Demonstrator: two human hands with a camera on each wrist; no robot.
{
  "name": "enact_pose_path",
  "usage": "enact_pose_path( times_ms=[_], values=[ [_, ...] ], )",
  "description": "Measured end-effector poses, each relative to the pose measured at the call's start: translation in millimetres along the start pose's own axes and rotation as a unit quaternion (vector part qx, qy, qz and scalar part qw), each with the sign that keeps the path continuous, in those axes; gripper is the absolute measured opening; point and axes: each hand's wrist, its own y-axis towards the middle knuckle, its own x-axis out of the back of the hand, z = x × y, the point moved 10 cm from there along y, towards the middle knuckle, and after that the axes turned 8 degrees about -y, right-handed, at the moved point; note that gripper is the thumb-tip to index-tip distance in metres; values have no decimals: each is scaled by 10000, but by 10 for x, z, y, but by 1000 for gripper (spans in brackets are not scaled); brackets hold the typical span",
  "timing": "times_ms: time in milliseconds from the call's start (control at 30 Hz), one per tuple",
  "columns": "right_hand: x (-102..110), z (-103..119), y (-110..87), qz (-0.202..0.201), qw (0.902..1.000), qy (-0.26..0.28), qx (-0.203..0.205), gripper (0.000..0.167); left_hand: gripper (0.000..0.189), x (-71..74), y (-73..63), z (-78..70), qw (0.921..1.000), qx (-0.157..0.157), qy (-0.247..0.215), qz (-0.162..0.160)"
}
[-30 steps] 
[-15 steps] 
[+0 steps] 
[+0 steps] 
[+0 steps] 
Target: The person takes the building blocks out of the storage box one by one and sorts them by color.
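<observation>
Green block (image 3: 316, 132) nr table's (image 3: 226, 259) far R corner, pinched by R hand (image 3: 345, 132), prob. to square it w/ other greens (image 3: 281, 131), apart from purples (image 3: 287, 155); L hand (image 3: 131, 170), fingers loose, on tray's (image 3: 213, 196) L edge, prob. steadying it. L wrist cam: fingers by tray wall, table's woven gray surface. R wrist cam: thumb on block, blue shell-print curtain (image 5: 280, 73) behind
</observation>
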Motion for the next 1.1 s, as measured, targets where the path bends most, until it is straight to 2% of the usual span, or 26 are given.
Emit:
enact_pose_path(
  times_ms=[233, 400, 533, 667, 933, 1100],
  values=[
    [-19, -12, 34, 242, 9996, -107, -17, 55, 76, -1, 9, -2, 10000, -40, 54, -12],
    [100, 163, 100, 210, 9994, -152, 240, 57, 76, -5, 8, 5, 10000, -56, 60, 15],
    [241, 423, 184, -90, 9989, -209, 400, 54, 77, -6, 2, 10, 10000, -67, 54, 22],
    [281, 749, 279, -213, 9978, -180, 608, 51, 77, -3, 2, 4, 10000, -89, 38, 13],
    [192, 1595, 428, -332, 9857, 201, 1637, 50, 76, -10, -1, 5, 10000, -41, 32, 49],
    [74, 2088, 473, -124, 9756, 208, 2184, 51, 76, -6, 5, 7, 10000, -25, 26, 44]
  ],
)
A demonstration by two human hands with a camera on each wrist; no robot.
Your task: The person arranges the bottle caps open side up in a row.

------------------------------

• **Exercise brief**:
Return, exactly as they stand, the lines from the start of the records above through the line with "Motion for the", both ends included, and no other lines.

• **Answer to this task**:
Demonstrator: two human hands with a camera on each wrist; no robot.
{
  "name": "enact_pose_path",
  "usage": "enact_pose_path( times_ms=[_], values=[ [_, ...] ], )",
  "description": "Measured end-effector poses, each relative to the pose measured at the call's start: translation in millimetres along the start pose's own axes and rotation as a unit quaternion (vector part qx, qy, qz and scalar part qw), each with the sign that keeps the path continuous, in those axes; gripper is the absolute measured opening; point and axes: each hand's wrist, its own y-axis towards the middle knuckle, its own x-axis out of the back of the hand, z = x × y, the point moved 10 cm from there along y, towards the middle knuckle, and after that the axes turned 8 degrees about -y, right-handed, at the moved point; note that gripper is the thumb-tip to index-tip distance in metres; values have no decimals: each is scaled by 10000, but by 10 for x, z, y, but by 1000 for gripper (spans in brackets are not scaled); brackets hold the typical span",
  "timing": "times_ms: time in milliseconds from the call's start (control at 30 Hz), one per tuple",
  "columns": "right_hand: x (-102..110), z (-103..119), y (-110..87), qz (-0.202..0.201), qw (0.902..1.000), qy (-0.26..0.28), qx (-0.203..0.205), gripper (0.000..0.167); left_hand: gripper (0.000..0.189), x (-71..74), y (-73..63), z (-78..70), qw (0.921..1.000), qx (-0.157..0.157), qy (-0.247..0.215), qz (-0.162..0.160)"
}
[-30 steps] 
[-15 steps] 
[+0 steps] 
[+0 steps] 
[+0 steps] 
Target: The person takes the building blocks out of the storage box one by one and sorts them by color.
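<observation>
Green block (image 3: 316, 132) nr table's (image 3: 226, 259) far R corner, pinched by R hand (image 3: 345, 132), prob. to square it w/ other greens (image 3: 281, 131), apart from purples (image 3: 287, 155); L hand (image 3: 131, 170), fingers loose, on tray's (image 3: 213, 196) L edge, prob. steadying it. L wrist cam: fingers by tray wall, table's woven gray surface. R wrist cam: thumb on block, blue shell-print curtain (image 5: 280, 73) behind
</observation>
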Motion for the next 1.1 s, as measured, targets where the path bends most, until it is straight to 2% of the usual span, or 26 are given.

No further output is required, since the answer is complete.